Return the listing verbatim, images left out.

(DATA BLOCK Opens)

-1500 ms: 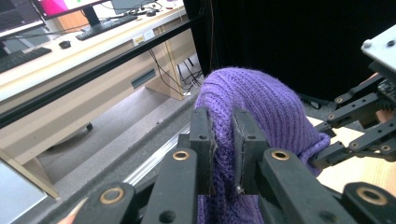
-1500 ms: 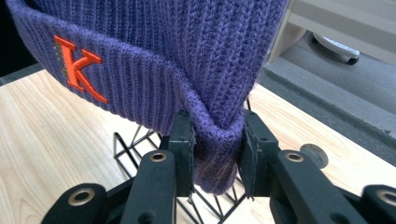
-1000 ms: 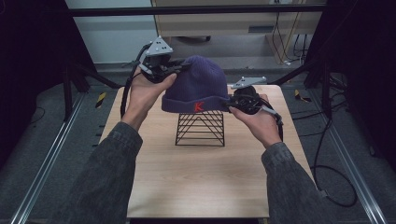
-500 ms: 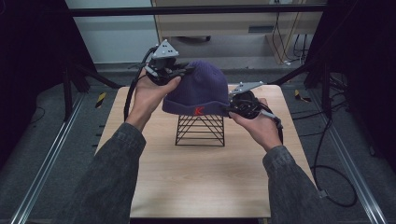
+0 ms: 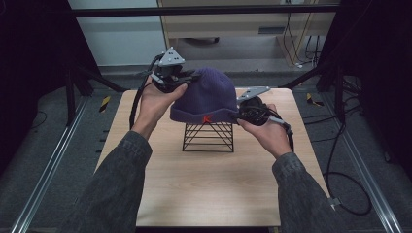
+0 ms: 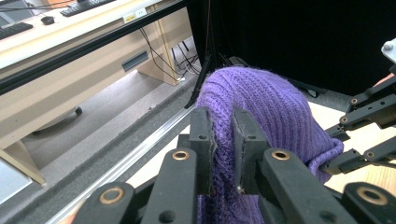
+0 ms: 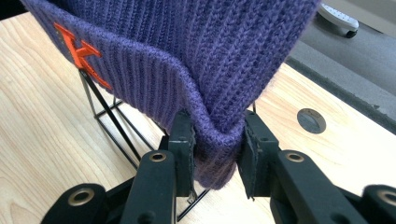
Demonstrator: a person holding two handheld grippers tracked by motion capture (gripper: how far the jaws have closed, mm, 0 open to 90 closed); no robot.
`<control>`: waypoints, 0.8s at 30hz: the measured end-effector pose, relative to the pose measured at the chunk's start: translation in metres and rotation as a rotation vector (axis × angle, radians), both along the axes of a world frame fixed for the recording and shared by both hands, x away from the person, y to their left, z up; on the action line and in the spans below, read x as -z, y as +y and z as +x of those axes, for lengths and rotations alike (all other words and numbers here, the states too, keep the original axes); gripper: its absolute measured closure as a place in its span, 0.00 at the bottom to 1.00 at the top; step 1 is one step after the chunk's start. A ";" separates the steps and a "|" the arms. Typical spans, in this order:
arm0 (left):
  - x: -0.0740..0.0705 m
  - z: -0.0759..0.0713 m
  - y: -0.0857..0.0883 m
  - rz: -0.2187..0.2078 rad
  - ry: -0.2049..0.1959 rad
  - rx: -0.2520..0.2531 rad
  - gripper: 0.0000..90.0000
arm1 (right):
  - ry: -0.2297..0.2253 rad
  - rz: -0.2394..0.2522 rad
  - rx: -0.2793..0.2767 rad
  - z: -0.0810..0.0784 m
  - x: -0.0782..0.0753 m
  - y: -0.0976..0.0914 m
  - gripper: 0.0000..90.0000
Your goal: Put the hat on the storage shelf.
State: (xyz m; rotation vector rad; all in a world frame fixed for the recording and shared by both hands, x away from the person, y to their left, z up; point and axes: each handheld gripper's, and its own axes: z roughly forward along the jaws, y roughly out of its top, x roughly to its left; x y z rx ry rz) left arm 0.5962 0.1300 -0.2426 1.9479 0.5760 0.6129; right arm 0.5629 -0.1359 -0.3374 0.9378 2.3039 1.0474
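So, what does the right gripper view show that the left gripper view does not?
The right gripper view shows the orange letter on the cuff, the black wire stand beneath it, and the wooden table with its round hole. The left gripper view instead shows the long desk behind the frame and the other hand's tongs at the right. Both show the purple beanie pinched between that view's own black jaws.

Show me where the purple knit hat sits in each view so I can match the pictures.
High view: purple knit hat at centre, over the black wire stand, between both grippers.
Left gripper view: centre to right, its knit pinched in the left gripper.
Right gripper view: across the top, cuff pinched in the right gripper.
Shared landmark: the orange letter on the cuff.
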 end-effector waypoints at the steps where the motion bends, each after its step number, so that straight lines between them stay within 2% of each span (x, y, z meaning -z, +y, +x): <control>1: 0.001 0.001 0.000 0.001 0.002 -0.002 0.89 | 0.010 0.002 0.004 0.001 0.003 0.001 0.77; 4: 0.008 0.001 0.000 -0.001 0.011 -0.002 0.89 | 0.017 0.000 0.002 0.000 0.007 0.001 0.77; 16: 0.014 -0.001 -0.005 0.025 0.014 0.004 0.88 | 0.026 -0.009 0.007 -0.001 0.013 -0.005 0.77; 22: 0.020 -0.003 0.001 -0.005 0.022 0.001 0.88 | 0.030 -0.014 0.007 -0.001 0.012 -0.005 0.76; 24: 0.023 -0.003 0.004 0.000 0.027 0.000 0.88 | 0.028 -0.022 0.002 -0.001 0.014 -0.004 0.76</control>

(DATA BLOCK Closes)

## TASK ANSWER
-1500 ms: 
-1500 ms: 
-1000 ms: 
-500 ms: 
+0 ms: 
+0 ms: 
+0 ms: 
Demonstrator: a person holding two handheld grippers tracked by motion capture (gripper: how far the jaws have closed, mm, 0 open to 90 closed); no robot.
`<control>`: waypoints, 0.8s at 30hz: the measured end-effector pose, relative to the pose measured at the chunk's start: translation in metres and rotation as a rotation vector (axis × angle, radians), both along the axes of a world frame fixed for the recording and shared by both hands, x away from the person, y to their left, z up; on the action line and in the spans below, read x as -z, y as +y and z as +x of those axes, for lengths and rotations alike (all other words and numbers here, the states too, keep the original axes); gripper: its absolute measured closure as a place in its span, 0.00 at the bottom to 1.00 at the top; step 1 is one step after the chunk's start. A ";" separates the steps and a "|" the arms. Typical spans, in this order:
arm0 (left):
  - x: -0.0740..0.0705 m
  - z: -0.0759..0.0713 m
  - y: -0.0857..0.0883 m
  - rz: -0.2187..0.2078 rad
  - ry: -0.2049..0.1959 rad
  - rx: -0.2520..0.2531 rad
  - gripper: 0.0000..90.0000
arm1 (right):
  - ry: -0.2297..0.2253 rad
  - rz: -0.2394..0.2522 rad
  - rx: -0.2793..0.2767 rad
  - z: -0.0810..0.0784 m
  - x: -0.0782..0.0753 m
  - y: -0.0976..0.0914 m
  - gripper: 0.0000..90.0000
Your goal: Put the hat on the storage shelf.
State: (xyz m; rotation vector rad; all in a world frame fixed for the recording and shared by both hands, x away from the person, y to their left, z up; point and axes: each handheld gripper's, and its own axes: z roughly forward along the jaws, y roughly out of its top, x roughly to its left; x y z rx ry rz) left arm 0.5962 0.1300 -0.2426 1.9479 0.5760 0.6129; right arm 0.5629 -0.1359 -0.3374 0.9378 2.3039 1.0474
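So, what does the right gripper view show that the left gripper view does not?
The right gripper view shows the orange letter on the cuff, the black wire stand beneath it, and the wooden table with its round hole. The left gripper view instead shows the long desk behind the frame and the other hand's tongs at the right. Both show the purple beanie pinched between that view's own black jaws.

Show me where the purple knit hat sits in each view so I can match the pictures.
High view: purple knit hat at centre, over the black wire stand, between both grippers.
Left gripper view: centre to right, its knit pinched in the left gripper.
Right gripper view: across the top, cuff pinched in the right gripper.
Shared landmark: the orange letter on the cuff.
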 end-effector waypoints at the steps where the motion bends, each after its step number, so that straight lines between them stay within 2% of each span (x, y, z meaning -z, +y, +x): <control>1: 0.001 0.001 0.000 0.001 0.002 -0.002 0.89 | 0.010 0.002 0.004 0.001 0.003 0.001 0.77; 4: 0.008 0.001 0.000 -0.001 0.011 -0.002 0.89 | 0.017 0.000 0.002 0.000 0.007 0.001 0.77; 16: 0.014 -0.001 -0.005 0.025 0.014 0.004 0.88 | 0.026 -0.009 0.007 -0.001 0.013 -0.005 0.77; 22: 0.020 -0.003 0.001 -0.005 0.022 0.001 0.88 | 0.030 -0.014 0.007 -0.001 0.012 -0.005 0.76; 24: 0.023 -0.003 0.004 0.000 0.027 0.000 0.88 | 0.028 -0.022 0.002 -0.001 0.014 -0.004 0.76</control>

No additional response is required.